Below is some data. Retype exactly the lines starting at the one with "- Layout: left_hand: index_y" and ending at the one with "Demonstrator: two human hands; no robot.".

***** Raw data *****

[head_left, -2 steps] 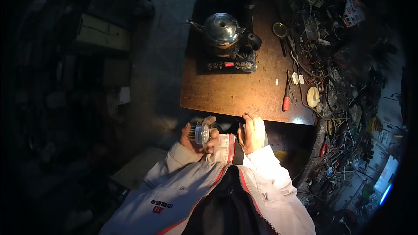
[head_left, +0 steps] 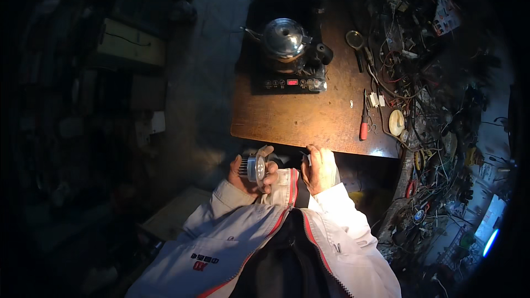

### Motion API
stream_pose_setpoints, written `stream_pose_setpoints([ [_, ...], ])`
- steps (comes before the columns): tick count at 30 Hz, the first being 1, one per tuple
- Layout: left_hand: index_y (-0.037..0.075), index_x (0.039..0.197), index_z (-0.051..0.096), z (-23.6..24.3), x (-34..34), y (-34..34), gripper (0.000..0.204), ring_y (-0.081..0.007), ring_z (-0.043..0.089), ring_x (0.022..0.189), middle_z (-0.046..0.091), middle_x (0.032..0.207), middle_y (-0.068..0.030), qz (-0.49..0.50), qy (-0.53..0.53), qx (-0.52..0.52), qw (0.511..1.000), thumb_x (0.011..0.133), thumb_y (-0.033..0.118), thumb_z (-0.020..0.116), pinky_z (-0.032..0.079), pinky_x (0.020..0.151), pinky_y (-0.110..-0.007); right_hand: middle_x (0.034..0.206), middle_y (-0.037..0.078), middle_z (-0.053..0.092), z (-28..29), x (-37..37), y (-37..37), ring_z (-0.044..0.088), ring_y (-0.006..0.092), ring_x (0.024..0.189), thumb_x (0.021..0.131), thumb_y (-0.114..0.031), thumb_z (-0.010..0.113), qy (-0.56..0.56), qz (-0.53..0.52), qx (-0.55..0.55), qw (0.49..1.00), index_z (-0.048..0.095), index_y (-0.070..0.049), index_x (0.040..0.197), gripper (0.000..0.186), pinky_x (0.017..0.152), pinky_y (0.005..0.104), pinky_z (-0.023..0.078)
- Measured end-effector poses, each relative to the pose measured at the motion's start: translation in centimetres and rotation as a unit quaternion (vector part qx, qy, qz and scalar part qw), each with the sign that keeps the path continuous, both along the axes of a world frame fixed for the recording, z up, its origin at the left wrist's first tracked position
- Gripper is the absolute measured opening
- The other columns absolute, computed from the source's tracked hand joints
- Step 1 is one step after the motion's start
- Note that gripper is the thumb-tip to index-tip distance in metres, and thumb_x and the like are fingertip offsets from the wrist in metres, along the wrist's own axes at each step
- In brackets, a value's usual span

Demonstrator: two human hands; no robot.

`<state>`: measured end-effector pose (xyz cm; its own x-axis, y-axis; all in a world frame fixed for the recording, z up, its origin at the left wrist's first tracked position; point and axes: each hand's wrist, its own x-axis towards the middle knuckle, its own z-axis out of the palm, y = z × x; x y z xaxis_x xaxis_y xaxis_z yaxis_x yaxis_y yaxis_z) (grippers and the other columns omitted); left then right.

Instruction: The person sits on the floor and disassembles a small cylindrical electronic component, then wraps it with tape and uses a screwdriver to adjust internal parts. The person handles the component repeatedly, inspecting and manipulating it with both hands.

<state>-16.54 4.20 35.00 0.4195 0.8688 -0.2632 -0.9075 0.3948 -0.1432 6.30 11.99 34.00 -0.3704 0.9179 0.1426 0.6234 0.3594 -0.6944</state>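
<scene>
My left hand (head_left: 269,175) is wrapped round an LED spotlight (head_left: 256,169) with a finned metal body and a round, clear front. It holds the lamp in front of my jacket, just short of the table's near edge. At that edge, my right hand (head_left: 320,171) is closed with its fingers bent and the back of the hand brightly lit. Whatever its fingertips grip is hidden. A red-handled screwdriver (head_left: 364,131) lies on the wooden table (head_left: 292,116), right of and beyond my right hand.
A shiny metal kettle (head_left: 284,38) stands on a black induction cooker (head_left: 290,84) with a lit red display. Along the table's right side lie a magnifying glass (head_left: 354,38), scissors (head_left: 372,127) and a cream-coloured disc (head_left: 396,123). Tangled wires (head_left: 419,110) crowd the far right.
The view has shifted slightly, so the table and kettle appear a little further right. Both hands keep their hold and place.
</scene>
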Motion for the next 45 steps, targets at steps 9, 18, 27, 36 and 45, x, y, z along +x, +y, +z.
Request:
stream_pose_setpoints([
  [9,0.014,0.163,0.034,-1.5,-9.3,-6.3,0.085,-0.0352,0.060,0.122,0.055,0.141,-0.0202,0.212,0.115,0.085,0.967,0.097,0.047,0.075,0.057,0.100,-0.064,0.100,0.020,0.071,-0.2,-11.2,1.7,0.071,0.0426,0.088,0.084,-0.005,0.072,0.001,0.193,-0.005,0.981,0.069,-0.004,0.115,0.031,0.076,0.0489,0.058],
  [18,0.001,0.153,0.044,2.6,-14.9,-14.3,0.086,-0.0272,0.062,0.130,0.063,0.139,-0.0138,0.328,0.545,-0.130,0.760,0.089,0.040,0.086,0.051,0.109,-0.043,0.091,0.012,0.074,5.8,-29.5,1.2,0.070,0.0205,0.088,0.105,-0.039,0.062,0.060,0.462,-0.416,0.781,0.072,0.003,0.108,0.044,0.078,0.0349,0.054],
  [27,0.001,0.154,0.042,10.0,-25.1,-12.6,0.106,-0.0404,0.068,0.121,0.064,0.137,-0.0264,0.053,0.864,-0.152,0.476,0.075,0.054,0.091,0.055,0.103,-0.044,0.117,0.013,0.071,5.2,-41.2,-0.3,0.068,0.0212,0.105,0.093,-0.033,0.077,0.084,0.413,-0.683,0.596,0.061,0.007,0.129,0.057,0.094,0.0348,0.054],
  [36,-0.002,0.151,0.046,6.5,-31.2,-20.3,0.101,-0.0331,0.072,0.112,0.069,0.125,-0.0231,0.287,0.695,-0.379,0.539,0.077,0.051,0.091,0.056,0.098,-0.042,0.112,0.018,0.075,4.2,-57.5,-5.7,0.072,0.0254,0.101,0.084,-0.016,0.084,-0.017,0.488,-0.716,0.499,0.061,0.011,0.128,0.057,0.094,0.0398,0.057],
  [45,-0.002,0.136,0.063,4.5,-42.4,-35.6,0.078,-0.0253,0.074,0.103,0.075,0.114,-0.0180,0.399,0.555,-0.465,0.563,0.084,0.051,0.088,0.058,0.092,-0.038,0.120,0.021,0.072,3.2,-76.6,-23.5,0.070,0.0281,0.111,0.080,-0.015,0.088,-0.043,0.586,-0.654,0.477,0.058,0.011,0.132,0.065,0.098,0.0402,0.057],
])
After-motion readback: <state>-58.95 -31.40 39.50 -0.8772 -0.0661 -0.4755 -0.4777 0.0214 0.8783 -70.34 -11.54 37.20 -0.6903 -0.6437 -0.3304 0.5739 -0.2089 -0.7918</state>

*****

Answer space
- Layout: left_hand: index_y (-0.037..0.075), index_x (0.039..0.197), index_z (-0.051..0.096), z (-23.6..24.3), x (-34..34), y (-34..34), gripper (0.000..0.204), ring_y (-0.081..0.007), ring_z (-0.043..0.089), ring_x (0.022..0.189), middle_z (-0.046..0.091), middle_x (0.032..0.207), middle_y (-0.068..0.030), qz (-0.49..0.50), qy (-0.53..0.53), qx (-0.52..0.52), qw (0.511..1.000), thumb_x (0.011..0.133), thumb_y (-0.033..0.118), thumb_z (-0.020..0.116), pinky_z (-0.032..0.079), pinky_x (0.020..0.151), pinky_y (-0.110..-0.007); right_hand: middle_x (0.034..0.206), middle_y (-0.037..0.078), middle_z (-0.053..0.092), z (-28..29), x (-37..37), y (-37..37), ring_z (-0.044..0.088), ring_y (-0.006..0.092), ring_x (0.024..0.189), thumb_x (0.021..0.131), thumb_y (-0.114..0.031), thumb_z (-0.010..0.113), qy (-0.56..0.56), qz (-0.53..0.52), qx (-0.55..0.55), qw (0.49..1.00), index_z (-0.048..0.095), index_y (-0.070..0.049), index_x (0.040..0.197), gripper (0.000..0.186), pinky_x (0.017..0.152), pinky_y (0.005..0.104), pinky_z (-0.023..0.078)
- Measured end-effector poses, each relative to the pose measured at the motion's start: translation in centimetres and rotation as a unit quaternion (vector part qx, qy, qz and scalar part qw), each with the sign that keeps the path continuous, both along the axes of a world frame fixed for the recording, z up, its origin at the left wrist's first tracked position
- Gripper is the absolute measured opening
- The other columns absolute, computed from the source's tracked hand joints
- Step 1 is one step after the motion's start
- Note that gripper is the thumb-tip to index-tip distance in metres, and thumb_x and the like are fingertip offsets from the wrist in metres, along the wrist's own axes at each step
- In brackets, a value's usual span

Demonstrator: two human hands; no robot.

This exercise has been fully answered.